Arrow-right Camera
The Spokesman-Review Newspaper
Spokane, Washington  Est. May 19, 1883

Bosnian Serbs Free Most U.N. Hostages

Philadelphia Inquirer

Most of the remaining U.N. peacekeepers held since their capture 20 days ago by Bosnian Serbs were bused to safety Tuesday, bringing the embarrassing hostage crisis close to an end.

The release of about 130 hostages - all but 15 - was announced by Bosnian Serb leader Radovan Karadzic, who used the occasion to play the magnanimous statesman.

“We consider the crisis over,” Karadzic said at a news conference in Pale, the nearby ski resort where he has installed his rebel government.

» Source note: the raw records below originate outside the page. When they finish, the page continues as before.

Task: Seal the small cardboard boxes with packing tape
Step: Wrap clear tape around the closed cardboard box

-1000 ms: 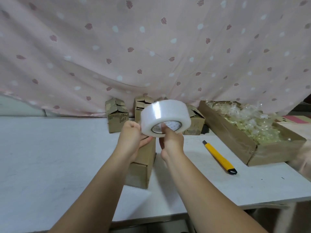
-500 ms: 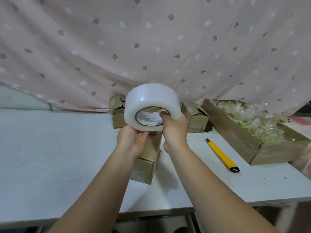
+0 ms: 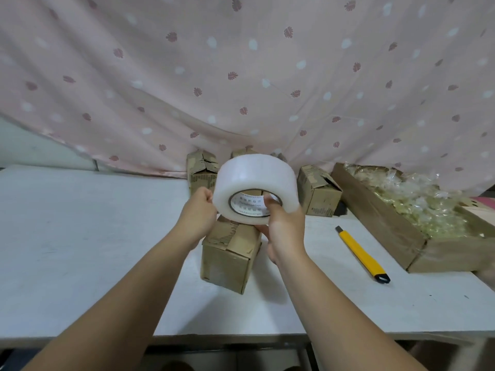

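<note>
A wide roll of clear packing tape (image 3: 251, 180) is held up in front of me, its printed core facing me. My right hand (image 3: 285, 226) grips it with the thumb hooked inside the core. My left hand (image 3: 199, 212) pinches the roll's left edge with curled fingers. Right below the roll a small cardboard box (image 3: 230, 255) stands on the white table (image 3: 80, 236), its top flaps closed and scuffed. Three more small boxes stand at the back: one (image 3: 201, 170) left of the roll, one (image 3: 242, 152) mostly hidden behind it, and one (image 3: 318, 191) to the right.
A yellow utility knife (image 3: 361, 254) lies on the table to the right of my right hand. Further right sits a long open cardboard tray (image 3: 380, 226) full of clear plastic packets. A pink patterned curtain (image 3: 241, 76) hangs behind the table.
Both hands turned the roll so that its core faces me and shifted it a little to the right over the box. My view tilted slightly downward.
</note>
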Demonstrator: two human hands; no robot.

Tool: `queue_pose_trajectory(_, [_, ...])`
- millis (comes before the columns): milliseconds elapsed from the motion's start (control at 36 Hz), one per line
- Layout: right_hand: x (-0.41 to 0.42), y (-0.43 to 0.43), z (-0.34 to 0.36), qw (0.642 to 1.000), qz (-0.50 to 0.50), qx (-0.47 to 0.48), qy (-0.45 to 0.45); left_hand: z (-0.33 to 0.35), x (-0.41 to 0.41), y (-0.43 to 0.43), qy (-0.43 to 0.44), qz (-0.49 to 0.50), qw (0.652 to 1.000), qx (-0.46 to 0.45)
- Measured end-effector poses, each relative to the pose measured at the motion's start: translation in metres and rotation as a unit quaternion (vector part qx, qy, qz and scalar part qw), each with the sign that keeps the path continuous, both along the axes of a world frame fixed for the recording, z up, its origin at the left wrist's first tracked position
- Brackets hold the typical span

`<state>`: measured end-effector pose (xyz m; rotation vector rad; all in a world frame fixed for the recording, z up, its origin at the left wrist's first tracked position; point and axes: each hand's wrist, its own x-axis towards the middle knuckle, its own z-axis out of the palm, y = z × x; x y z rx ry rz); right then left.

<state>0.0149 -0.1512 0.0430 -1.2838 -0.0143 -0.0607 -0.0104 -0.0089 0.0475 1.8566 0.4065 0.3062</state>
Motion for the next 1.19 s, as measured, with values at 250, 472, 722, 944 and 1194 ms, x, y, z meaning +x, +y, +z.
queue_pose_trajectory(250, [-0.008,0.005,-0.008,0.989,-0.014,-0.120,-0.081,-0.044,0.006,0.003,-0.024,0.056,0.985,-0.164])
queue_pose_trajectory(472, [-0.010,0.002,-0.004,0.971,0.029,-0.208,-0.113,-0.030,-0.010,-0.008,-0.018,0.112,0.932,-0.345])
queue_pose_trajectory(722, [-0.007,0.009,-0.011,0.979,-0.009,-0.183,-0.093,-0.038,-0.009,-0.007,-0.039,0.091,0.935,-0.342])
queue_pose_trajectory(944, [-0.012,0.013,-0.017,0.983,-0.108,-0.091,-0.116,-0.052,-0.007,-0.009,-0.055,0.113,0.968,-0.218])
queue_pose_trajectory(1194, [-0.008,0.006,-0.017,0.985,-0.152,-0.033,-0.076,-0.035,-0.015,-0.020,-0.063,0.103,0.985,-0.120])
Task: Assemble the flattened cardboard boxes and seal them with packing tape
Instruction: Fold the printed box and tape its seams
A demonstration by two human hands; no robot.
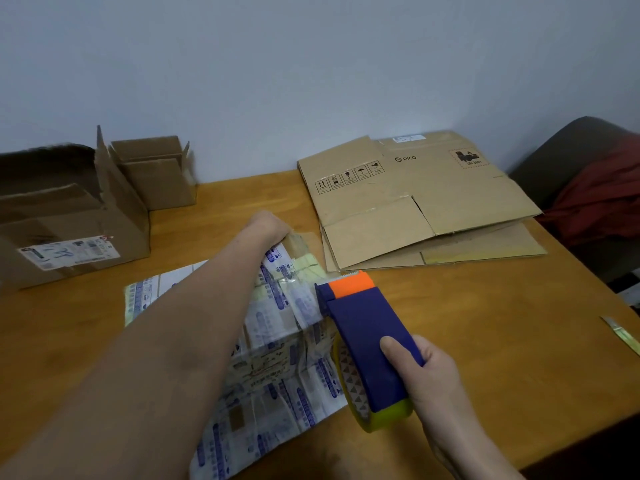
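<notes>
the right grip (431, 372) is clamped around the rear of a blue tape dispenser (363, 337), thumb laid flat on its top and the other fingers wrapped underneath, out of sight. the wrist comes in from the lower right, and the dispenser's orange, toothed front end points away from the person, over the right edge of a flattened printed box (277, 375). a yellow-green tape roll (384, 419) sits in the dispenser's near end, just above the wooden surface (485, 323). the left forearm stretches straight out across the printed box, which lies flat and creased near the front of the surface, and the left grip (273, 225) rests on the box's far end by a brown flap. its fingers are hidden behind the back of the hand, so i cannot tell whether they are curled or flat. a stack of flat cardboard sheets (415, 202) lies at the far right, near the printed box but apart from it. two open cardboard boxes stand on the left, a larger box (69, 237) with a shipping label and a smaller box (156, 174) behind it against the wall. a thin pale strip (620, 334) lies near the right edge.
</notes>
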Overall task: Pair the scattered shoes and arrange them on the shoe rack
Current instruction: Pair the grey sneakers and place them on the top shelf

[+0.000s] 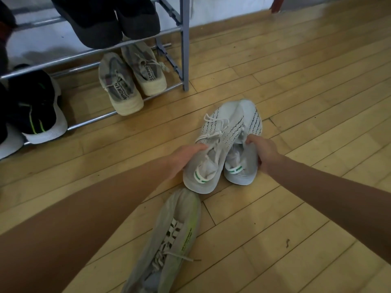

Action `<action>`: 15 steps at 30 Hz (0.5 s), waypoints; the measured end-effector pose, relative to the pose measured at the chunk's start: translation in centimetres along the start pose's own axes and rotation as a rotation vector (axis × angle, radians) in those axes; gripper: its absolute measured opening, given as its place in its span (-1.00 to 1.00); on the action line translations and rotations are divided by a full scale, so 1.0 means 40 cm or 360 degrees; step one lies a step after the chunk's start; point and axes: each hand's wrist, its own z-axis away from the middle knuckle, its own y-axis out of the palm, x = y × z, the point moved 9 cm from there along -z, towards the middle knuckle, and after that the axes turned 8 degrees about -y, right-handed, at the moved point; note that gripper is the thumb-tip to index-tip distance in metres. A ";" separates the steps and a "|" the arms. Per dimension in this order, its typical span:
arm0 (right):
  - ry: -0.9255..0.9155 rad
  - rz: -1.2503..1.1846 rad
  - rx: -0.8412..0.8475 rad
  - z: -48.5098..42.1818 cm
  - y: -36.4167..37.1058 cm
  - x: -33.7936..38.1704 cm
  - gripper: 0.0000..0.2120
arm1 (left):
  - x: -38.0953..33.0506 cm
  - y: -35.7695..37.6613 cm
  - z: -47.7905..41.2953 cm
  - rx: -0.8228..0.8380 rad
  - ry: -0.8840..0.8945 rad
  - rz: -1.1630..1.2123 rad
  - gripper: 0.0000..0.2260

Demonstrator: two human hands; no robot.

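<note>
Two light grey knit sneakers with green heel tabs lie side by side on the wood floor, the left one (211, 144) partly overlapping the right one (247, 127). My left hand (186, 155) grips the left sneaker at its collar. My right hand (264, 151) grips the right sneaker at its opening. A grey sneaker with a yellow-green stripe (169, 240) lies alone on the floor just in front of them, toe pointing at the pair. The grey metal shoe rack (184, 49) stands at the upper left.
On the rack's bottom rail sit a beige pair (131, 79) and a black sneaker with white sole (40, 108). Dark shoes (110, 20) sit on the shelf above. A white wall runs behind the rack.
</note>
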 end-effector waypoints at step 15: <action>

“We do want a new environment … a new approach of the international community, totally impartial, and we do want to achieve peace as soon as possible,” he said.

Despite the conciliatory rhetoric, peace in Bosnia is looking more elusive than ever. For three weeks, the Bosnian Serbs have been blocking convoys carrying food for Sarajevo - as well as gas, electricity and water that flows through their territory into the city of 280,000.

Meanwhile, the Bosnian government is massing troops north of here in what could be shaping up as a major military offensive to liberate the long-besieged city. News reports Tuesday said that as many as 30,000 of the Bosnian army’s 200,000 troops were gathered in the area of Visoko, 12 miles to the northwest, and might try to punch a road into the closed Bosnian capital.

The Bosnian government has been talking forcefully about the need to take decisive action of its own, with the United Nations and NATO paralyzed over the hostages. U.N. officials had hinted last week at using a rapid-reaction force of up to 10,000 troops to open the roads into Sarajevo, but during the weekend backed off, saying the United Nations instead had decided to “abide strictly to peacekeeping principles.”

As far as many Sarajevans are concerned, there are few expectations that reinforced U.N. troops coming into Bosnia would be able to alleviate the situation.

“The whole world has been on its feet protesting over 300 peacekeepers in chains, while we are an entire nation that has been in chains for three years,” complained Esad Taljanovic, a Sarajevo dentist. “We are aware we can only count on our own forces to free Sarajevo.”